▶ _What you will do_: Everything in the listing below needs to be returned word for word.

↓

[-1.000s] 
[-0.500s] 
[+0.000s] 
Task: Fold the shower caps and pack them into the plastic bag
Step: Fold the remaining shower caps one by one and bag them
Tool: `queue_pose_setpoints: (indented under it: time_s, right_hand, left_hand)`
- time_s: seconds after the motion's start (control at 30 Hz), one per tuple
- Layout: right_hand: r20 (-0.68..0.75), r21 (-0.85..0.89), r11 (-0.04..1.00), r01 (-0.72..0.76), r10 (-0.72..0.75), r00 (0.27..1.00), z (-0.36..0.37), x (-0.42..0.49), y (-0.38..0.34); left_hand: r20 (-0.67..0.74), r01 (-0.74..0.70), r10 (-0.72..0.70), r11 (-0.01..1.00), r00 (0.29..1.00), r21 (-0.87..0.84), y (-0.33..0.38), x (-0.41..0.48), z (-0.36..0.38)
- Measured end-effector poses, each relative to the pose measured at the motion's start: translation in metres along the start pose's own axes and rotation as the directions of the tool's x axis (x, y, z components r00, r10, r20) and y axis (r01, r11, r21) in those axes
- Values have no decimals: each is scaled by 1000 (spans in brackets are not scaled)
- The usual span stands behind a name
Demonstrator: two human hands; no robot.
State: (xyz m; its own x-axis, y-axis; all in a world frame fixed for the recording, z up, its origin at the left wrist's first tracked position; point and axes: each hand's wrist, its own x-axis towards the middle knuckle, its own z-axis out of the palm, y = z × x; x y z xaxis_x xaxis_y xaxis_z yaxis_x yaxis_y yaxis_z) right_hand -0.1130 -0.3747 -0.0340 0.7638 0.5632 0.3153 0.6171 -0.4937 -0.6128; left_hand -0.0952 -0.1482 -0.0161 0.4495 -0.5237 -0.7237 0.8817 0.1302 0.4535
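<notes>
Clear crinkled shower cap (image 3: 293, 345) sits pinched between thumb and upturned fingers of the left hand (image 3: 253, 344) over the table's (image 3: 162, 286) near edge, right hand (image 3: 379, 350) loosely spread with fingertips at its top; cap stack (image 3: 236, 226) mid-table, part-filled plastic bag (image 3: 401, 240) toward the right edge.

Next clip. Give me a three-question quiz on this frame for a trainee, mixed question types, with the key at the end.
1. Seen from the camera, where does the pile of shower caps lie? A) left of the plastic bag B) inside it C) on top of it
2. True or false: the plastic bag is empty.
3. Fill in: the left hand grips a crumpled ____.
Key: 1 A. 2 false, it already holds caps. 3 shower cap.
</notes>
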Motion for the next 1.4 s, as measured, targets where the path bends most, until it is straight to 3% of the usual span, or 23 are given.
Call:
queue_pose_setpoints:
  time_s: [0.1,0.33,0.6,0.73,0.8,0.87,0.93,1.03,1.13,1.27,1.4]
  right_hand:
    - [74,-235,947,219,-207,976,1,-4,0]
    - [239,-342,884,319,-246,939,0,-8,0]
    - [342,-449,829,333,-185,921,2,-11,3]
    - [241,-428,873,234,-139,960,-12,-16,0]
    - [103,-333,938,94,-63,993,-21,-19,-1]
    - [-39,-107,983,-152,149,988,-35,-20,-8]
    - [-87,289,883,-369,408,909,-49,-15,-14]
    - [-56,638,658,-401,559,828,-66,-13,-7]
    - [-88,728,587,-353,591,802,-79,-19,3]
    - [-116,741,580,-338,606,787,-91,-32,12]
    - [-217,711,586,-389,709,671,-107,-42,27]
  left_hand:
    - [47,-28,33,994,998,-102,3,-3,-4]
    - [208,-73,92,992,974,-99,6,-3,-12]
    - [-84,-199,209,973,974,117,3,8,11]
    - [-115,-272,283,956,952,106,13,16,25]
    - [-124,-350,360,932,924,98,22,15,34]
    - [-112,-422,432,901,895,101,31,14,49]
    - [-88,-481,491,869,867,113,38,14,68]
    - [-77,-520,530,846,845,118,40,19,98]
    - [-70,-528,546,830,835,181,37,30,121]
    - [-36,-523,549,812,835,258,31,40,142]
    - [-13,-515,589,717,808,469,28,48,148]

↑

▶ _Exercise response_:
[-1.000s] 
[-0.500s] 
[+0.000s] 
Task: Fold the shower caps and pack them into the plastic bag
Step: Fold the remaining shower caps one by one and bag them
Tool: `queue_pose_setpoints: (indented under it: time_s, right_hand, left_hand)`
- time_s: seconds after the motion's start (control at 30 Hz), one per tuple
- Layout: right_hand: r20 (-0.68..0.75), r21 (-0.85..0.89), r11 (-0.04..1.00), r01 (-0.72..0.76), r10 (-0.72..0.75), r00 (0.27..1.00), z (-0.36..0.37), x (-0.42..0.49), y (-0.38..0.34); left_hand: r20 (-0.67..0.74), r01 (-0.74..0.70), r10 (-0.72..0.70), r11 (-0.01..1.00), r00 (0.29..1.00), r21 (-0.87..0.84), y (-0.33..0.38), x (-0.41..0.48), z (-0.36..0.38)
- Measured end-effector poses, each relative to the pose measured at the motion's start: translation in metres along the start pose's own axes and rotation as the directions of the tool's x axis (x, y, z components r00, r10, r20) and y axis (r01, r11, r21) in those axes
- Values have no decimals: each is scaled by 1000 (spans in brackets are not scaled)
- The usual span stands behind a name
Demonstrator: two human hands; no robot.
State: (xyz m; its own x-axis, y-axis; all in a world frame fixed for the recording, z up, its origin at the left wrist's first tracked position; point and axes: each hand's wrist, its own x-axis towards the middle knuckle, its own z-axis out of the palm, y = z × x; x y z xaxis_x xaxis_y xaxis_z yaxis_x yaxis_y yaxis_z) right_hand -0.1130 -0.3747 -0.0340 0.7638 0.5632 0.3153 0.6171 -0.4937 -0.6128; left_hand -0.0952 -0.1482 -0.0161 0.4495 -0.5237 -0.7237 0.8817 0.1302 0.4535
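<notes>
Clear crinkled shower cap (image 3: 293, 345) sits pinched between thumb and upturned fingers of the left hand (image 3: 253, 344) over the table's (image 3: 162, 286) near edge, right hand (image 3: 379, 350) loosely spread with fingertips at its top; cap stack (image 3: 236, 226) mid-table, part-filled plastic bag (image 3: 401, 240) toward the right edge.

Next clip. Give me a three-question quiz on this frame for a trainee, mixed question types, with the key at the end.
1. Seen from the camera, where does the pile of shower caps lie? A) left of the plastic bag B) inside it C) on top of it
2. True or false: the plastic bag is empty.
3. Fill in: the left hand grips a crumpled ____.
Key: 1 A. 2 false, it already holds caps. 3 shower cap.
</notes>
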Motion for the next 1.4 s, as measured, targets where the path bends most, until it is straight to 3% of the usual span, or 23 are given.
Call:
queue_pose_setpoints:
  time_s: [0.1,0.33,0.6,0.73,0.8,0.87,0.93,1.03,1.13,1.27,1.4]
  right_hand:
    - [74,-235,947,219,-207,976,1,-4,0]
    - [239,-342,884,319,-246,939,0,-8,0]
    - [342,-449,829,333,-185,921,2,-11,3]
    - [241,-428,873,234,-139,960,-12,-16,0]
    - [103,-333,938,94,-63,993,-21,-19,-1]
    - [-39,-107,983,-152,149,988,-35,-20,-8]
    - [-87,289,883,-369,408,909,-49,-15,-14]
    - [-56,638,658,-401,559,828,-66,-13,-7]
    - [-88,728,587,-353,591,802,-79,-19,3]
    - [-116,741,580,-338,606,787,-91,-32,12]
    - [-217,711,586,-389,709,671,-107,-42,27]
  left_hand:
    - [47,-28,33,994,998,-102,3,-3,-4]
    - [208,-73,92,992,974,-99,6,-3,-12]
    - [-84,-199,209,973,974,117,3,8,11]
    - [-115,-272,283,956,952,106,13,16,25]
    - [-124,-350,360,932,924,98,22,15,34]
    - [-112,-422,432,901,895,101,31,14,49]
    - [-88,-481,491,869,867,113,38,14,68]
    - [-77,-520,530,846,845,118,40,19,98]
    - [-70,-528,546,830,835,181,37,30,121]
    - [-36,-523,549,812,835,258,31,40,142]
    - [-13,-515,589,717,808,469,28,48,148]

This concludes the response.